Recomendações e contraindicações

Neste momento de surto, é preciso conhecer as recomendações e contraindicações da vacina, para evitar possíveis falhas na aplicação. No Brasil, nas áreas com recomendação de vacinação de rotina, o Programa Nacional de Imunizações (PNI) orienta uma dose aos nove meses, com reforço aos 4 anos. Acima desta idade, duas doses, com intervalo de dez anos. Em situações de surto, recomenda-se antecipar a primeira dose para os seis meses de idade, repetindo-se a vacinação aos nove meses e quatro anos de idade.

Essa regra também vale para aqueles que residem ou irão viajar para regiões endêmicas de febre amarela. A Organização Mundial da Saúde (OMS) recomenda somente uma dose, e esta recomendação se aplica aos viajantes internacionais.

A vacina, que tem eficácia maior que 95%, é contraindicada para menores de 6 meses de idade e pessoas que estejam com doença febril aguda e tenham histórico de reações anafiláticas (alergia grave e imediata) ao ovo de galinha e gelatina. No caso das gestantes, a vacina somente deve ser administrada com orientação médica, avaliando o risco/benefício da vacinação.

Há indicações de que pessoas portadoras de doenças autoimunes, como lúpus eritematosos sistêmico, podem ter maior risco de eventos adversos graves após administração da vacina contra febre amarela. O seu uso nessa eventualidade somente deve ser realizado após avaliação de risco-benefício, a critério médico. Também há evidências de que pessoas com histórico de doença do timo, por exemplo, timoma, miastenia gravis, timectomia, ou doenças autoimunes, como lúpus eritematoso sistêmico, têm risco aumentado de doença viscerotrópica associada à vacinação contra febre amarela.

Alguns estudos indicam que há risco aumentado de eventos adversos após a administração da vacina contra febre amarela em pessoas idosas.
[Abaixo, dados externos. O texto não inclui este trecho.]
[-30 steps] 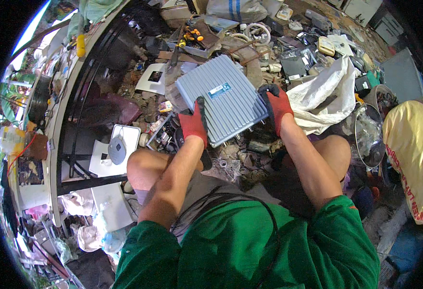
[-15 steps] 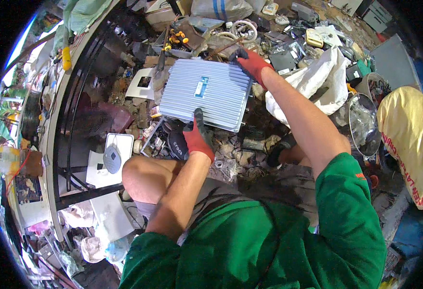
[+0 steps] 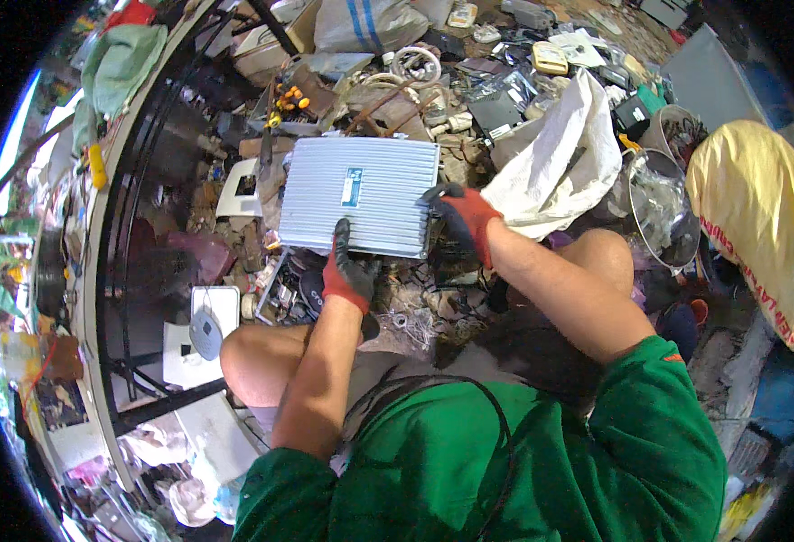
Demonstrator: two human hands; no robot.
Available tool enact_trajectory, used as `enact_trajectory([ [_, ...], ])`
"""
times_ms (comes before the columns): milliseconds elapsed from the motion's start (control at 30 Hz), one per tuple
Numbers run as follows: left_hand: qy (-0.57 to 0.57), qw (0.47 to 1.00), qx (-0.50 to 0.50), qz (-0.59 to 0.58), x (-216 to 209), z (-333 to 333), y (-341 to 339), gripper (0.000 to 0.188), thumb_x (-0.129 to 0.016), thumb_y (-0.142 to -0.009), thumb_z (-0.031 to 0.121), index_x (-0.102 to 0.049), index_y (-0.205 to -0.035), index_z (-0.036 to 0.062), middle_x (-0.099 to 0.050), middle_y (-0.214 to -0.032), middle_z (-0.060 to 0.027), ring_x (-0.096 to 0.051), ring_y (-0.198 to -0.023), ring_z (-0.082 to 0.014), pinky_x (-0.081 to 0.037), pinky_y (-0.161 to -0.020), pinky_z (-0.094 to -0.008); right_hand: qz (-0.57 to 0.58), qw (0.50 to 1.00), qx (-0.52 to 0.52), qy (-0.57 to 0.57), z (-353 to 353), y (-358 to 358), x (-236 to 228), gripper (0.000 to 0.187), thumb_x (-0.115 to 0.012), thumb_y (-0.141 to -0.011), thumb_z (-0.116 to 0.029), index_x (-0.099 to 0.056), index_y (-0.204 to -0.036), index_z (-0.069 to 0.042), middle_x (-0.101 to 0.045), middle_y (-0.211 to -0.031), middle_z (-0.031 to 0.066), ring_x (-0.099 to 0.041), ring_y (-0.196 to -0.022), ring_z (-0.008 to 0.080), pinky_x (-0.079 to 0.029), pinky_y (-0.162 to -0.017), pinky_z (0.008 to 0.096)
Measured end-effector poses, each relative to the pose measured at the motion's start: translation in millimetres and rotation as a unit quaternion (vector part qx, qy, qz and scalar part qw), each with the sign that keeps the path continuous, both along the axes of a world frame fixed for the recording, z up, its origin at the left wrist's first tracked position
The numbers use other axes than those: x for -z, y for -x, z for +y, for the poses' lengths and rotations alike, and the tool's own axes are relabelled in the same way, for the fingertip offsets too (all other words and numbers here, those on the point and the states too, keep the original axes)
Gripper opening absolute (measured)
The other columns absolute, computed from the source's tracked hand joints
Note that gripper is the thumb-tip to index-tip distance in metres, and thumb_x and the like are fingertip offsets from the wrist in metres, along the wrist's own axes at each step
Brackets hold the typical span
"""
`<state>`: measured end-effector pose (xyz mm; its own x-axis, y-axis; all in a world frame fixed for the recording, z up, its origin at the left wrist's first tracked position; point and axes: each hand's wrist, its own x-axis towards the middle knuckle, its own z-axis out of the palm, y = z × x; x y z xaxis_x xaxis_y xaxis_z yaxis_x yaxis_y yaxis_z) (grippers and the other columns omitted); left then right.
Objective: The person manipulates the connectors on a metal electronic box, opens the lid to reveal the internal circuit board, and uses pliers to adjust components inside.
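A light grey metal case with straight ridges across its top and a small blue-and-white label is held level over the scrap-strewn ground. My left hand, in a red and black glove, grips its near edge. The thumb lies on the ridges and the other fingers are mostly hidden underneath. At the case's right edge is my right hand, gloved alike, its fingers bent and the tips over the rim. How firmly they hold cannot be seen.
A white sack lies right of the case, with a bucket and a yellow sack beyond. Orange-handled tools stand at the far left. A black metal frame runs along my left. Loose electronic scrap spreads behind.
My right hand has shifted from the case's far right corner to the middle of its right edge. The case has turned slightly and come nearer. My left hand keeps its grip.
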<state>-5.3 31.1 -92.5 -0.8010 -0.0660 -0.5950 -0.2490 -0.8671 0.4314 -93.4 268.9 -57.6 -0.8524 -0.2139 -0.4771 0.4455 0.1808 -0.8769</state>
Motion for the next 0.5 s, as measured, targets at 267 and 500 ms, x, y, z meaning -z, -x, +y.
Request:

Deve-se avaliar o risco x benefício da vacinação contra febre amarela neste grupo etário. A vacina contra febre amarela não deve ser usada em pessoas submetidas a tratamento com corticosteróides, antimetabólitos, radiação ou a qualquer outra terapia imunossupressora.  Em levantamento feito pela Assessoria Clínica de Bio-Manguinhos constatou-se que 75% dos indivíduos vacinados contra a febre amarela tinham anticorpos detectáveis dez anos depois, mas 25% não tinham esses anticorpos detectáveis. A revacinação seria, portanto, uma garantia.

Orientação ao viajante sobre áreas endêmicas

Os Ministérios do Meio Ambiente (MMA) e da Saúde (MS) reforçam aos interessados em viajar para áreas com risco de ocorrência da febre amarela  a importância de tomar a vacina contra a doença. Áreas de ecoturismo l e locais com matas e rios, onde o vírus e seus hospedeiros ocorrem naturalmente, são identificadas como áreas de risco.

A vacina contra a febre amarela é ofertada no calendário nacional do Sistema Único de Saúde (SUS) e é enviada, mensalmente, para todo o país. De acordo com o Ministério da Saúde, pessoas que desejam viajar para áreas com recomendação de vacina devem receber a primeira dose pelo menos 10 dias antes da viagem. 

Para que você tenha uma ótima viagem no Brasil e no exterior, consulte dicas práticas e informações essenciais que vão ajudar a proteger a sua saúde e tornar suas férias mais agradáveis e tranquilas. Acesse o Portal do Viajante. Confira aqui a listagem da OMS dos países que requerem a vacinação obrigatória. A maior parte do território brasileiro é considerada área com recomendação para vacinação de rotina contra a doença. Não fazem parte desta lista Ceará, Rio Grande do Norte, Paraíba, Pernambuco, Alagoas, Sergipe, Espírito Santo e Rio de Janeiro.